Chapter 8 – Android OS on Modern Hardware

This is a series of blog posts documenting my switch from iPhone to Android. To read the whole exciting saga, click here.

I’ve traded in my Motorola Atrix 4G for a Samsung Galaxy S4 Active. The Atrix 4G is a 4 year-old Android phone with an interesting design that included a dual-core CPU, fingerprint reader, a “webtop” app that let you use it docked like a desktop PC and media center, and a laptop shell that used the phone to drive a keyboard and screen in an ultrabook laptop form factor.

While I liked the form factor (smaller than an iPhone 5, although a bit thicker) and liked the flexibility of being able to load other launchers and the variety of apps available on multiple app stores.

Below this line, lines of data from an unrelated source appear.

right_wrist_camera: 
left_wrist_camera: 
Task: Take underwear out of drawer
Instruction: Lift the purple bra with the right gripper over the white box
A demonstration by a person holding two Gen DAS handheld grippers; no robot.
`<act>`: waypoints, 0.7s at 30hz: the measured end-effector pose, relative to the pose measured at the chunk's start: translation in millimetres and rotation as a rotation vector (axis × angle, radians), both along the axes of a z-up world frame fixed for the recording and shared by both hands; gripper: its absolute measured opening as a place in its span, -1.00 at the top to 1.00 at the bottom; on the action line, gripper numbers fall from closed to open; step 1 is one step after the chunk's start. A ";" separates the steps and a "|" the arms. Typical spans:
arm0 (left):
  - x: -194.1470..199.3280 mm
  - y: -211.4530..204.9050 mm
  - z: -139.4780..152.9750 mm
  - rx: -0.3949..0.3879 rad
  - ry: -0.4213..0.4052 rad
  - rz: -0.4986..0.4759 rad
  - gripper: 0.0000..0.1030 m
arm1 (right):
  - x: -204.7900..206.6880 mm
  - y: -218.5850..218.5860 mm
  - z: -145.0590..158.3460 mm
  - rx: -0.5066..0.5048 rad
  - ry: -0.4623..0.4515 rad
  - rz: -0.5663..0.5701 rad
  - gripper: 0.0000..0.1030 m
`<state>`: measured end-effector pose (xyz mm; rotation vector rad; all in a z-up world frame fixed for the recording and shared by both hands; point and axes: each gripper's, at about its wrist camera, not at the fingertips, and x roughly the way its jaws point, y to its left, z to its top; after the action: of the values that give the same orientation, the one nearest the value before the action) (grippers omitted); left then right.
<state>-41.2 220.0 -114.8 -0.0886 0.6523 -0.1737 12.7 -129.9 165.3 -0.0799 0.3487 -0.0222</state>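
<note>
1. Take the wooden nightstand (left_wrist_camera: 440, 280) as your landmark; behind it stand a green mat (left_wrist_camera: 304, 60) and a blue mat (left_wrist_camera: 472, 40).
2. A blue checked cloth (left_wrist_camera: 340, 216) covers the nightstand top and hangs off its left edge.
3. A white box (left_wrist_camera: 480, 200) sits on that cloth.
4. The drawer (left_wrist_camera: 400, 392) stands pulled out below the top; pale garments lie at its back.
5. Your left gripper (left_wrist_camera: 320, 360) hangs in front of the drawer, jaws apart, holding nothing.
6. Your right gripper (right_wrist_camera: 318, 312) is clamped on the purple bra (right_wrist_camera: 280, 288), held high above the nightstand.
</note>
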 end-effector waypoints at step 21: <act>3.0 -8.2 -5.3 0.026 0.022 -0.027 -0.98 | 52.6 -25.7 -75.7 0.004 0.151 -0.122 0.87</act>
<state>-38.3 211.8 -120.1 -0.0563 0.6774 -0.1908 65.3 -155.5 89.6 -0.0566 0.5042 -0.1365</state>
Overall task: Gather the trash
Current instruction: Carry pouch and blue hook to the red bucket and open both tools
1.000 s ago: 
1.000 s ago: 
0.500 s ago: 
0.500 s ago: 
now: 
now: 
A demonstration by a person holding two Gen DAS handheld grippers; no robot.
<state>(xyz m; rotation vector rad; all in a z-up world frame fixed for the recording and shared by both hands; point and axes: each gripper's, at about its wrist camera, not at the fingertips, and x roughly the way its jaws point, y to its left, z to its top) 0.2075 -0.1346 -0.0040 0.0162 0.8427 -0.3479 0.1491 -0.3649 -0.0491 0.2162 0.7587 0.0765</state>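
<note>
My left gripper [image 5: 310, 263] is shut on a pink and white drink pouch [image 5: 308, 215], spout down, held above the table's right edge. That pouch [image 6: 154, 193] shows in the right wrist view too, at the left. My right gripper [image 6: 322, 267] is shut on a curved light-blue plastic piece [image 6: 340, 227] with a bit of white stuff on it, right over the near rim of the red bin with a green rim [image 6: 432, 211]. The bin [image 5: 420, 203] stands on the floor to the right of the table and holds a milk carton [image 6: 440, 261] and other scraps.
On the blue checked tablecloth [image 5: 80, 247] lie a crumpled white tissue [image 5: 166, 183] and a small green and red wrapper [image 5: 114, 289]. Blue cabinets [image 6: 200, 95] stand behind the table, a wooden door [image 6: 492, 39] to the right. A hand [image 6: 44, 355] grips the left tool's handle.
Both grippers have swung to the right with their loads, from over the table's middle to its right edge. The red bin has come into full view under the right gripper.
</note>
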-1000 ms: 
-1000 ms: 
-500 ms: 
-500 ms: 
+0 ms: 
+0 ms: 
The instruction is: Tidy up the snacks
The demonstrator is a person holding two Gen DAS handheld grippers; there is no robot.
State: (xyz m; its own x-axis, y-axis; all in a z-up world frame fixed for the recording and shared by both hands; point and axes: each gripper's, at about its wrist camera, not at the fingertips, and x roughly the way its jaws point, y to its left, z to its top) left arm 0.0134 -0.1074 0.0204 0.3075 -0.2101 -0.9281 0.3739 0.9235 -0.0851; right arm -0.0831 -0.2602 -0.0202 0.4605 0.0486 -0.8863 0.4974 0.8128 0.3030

I missed a couple of applications that weren’t supported — the Atrix 4G ran Android OS 2.3, a far cry from the current state of the OS.

The Samsung is running Android 4.4.2 on modern hardware – a quad core CPU, HD display. While I still have a soft spot for the Atrix, I’m going to try this out and see how the newer OSes compare. Already in the first few hours of playing with it, a handful of apps installed that wouldn’t work on the Atrix, and while I haven’t found the VIP notification capability on iOS, I can pick separate alert tones for incoming emails from selected contacts.